Once you have read the listing below, write all of it out again exactly.
(GIVEN INFORMATION begins)
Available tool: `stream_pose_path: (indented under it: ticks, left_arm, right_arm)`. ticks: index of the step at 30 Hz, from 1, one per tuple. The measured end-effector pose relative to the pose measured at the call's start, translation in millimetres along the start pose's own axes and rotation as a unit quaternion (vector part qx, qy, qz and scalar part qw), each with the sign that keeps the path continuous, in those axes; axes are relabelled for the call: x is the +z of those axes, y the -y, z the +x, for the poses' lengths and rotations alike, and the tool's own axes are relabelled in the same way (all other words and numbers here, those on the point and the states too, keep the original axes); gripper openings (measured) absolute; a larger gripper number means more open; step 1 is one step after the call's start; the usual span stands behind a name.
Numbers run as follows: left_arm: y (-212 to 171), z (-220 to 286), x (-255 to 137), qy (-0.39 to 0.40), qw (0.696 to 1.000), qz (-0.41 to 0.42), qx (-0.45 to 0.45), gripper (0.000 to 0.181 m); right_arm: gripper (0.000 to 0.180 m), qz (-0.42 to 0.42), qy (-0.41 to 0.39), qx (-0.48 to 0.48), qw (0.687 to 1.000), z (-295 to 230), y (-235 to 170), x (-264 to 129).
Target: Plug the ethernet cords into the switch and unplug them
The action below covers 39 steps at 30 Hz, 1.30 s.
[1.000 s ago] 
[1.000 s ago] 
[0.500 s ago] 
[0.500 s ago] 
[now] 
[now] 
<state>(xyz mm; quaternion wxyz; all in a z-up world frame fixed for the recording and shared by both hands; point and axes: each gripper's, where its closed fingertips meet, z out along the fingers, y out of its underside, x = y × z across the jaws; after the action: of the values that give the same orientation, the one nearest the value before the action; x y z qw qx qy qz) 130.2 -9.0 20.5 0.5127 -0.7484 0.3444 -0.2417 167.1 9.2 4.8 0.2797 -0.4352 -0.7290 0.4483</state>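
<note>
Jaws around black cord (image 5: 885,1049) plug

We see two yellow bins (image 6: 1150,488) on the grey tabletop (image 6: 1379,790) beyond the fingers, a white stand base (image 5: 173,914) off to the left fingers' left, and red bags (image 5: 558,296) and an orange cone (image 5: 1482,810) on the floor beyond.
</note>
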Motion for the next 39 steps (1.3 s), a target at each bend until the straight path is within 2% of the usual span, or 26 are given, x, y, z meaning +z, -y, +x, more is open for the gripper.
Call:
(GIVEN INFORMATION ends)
→ **RESPONSE TO THE TASK**
Available tool: `stream_pose_path: (indented under it: ticks, left_arm, right_arm)`. ticks: index of the step at 30 Hz, from 1, one per tuple. The measured end-effector pose relative to the pose measured at the call's start, translation in millimetres along the start pose's own axes and rotation as a unit quaternion (vector part qx, qy, qz and scalar part qw), each with the sign that keeps the path continuous, in those axes; axes are relabelled for the call: x is the +z of those axes, y the -y, z the +x, for the poses' lengths and rotations alike, and the tool's own axes are relabelled in the same way (all other words and numbers here, those on the point and the states too, keep the original axes); gripper openings (measured) absolute; a larger gripper number means more open; step 1 is one step after the call's start; the usual span stands behind a name.
Numbers run as follows: left_arm: y (-212 to 171), z (-220 to 286), x (-255 to 137), qy (-0.39 to 0.40), qw (0.696 to 1.000), qz (-0.41 to 0.42), qx (-0.45 to 0.45), gripper (0.000 to 0.181 m); right_arm: gripper (0.000 to 0.180 m), qz (-0.42 to 0.42), qy (-0.41 to 0.39), qx (-0.48 to 0.48), qw (0.687 to 1.000), z (-295 to 230), y (-235 to 170), x (-264 to 129).
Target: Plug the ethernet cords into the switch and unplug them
The action below covers 39 steps at 30 Hz, 1.30 s.
[1.000 s ago] 
[1.000 s ago] 
[0.500 s ago] 
[0.500 s ago] 
[now] 
[now] 
<state>(xyz mm; quaternion wxyz; all in a z-up world frame fixed for the recording and shared by both hands; point and axes: each gripper's, where its closed fingertips meet, z out along the fingers, y out of its underside, x = y × z across the jaws; after the action: of the values that give the same orientation, the one nearest the value before the action; x y z qw qx qy qz) 130.2 -9.0 20.5 0.5127 -0.7484 0.3444 -0.2417 167.1 9.2 4.8 0.2797 -0.4352 -0.7290 0.4483</state>
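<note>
Jaws around black cord (image 5: 885,1049) plug

We see two yellow bins (image 6: 1150,488) on the grey tabletop (image 6: 1379,790) beyond the fingers, a white stand base (image 5: 173,914) off to the left fingers' left, and red bags (image 5: 558,296) and an orange cone (image 5: 1482,810) on the floor beyond.
</note>
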Motion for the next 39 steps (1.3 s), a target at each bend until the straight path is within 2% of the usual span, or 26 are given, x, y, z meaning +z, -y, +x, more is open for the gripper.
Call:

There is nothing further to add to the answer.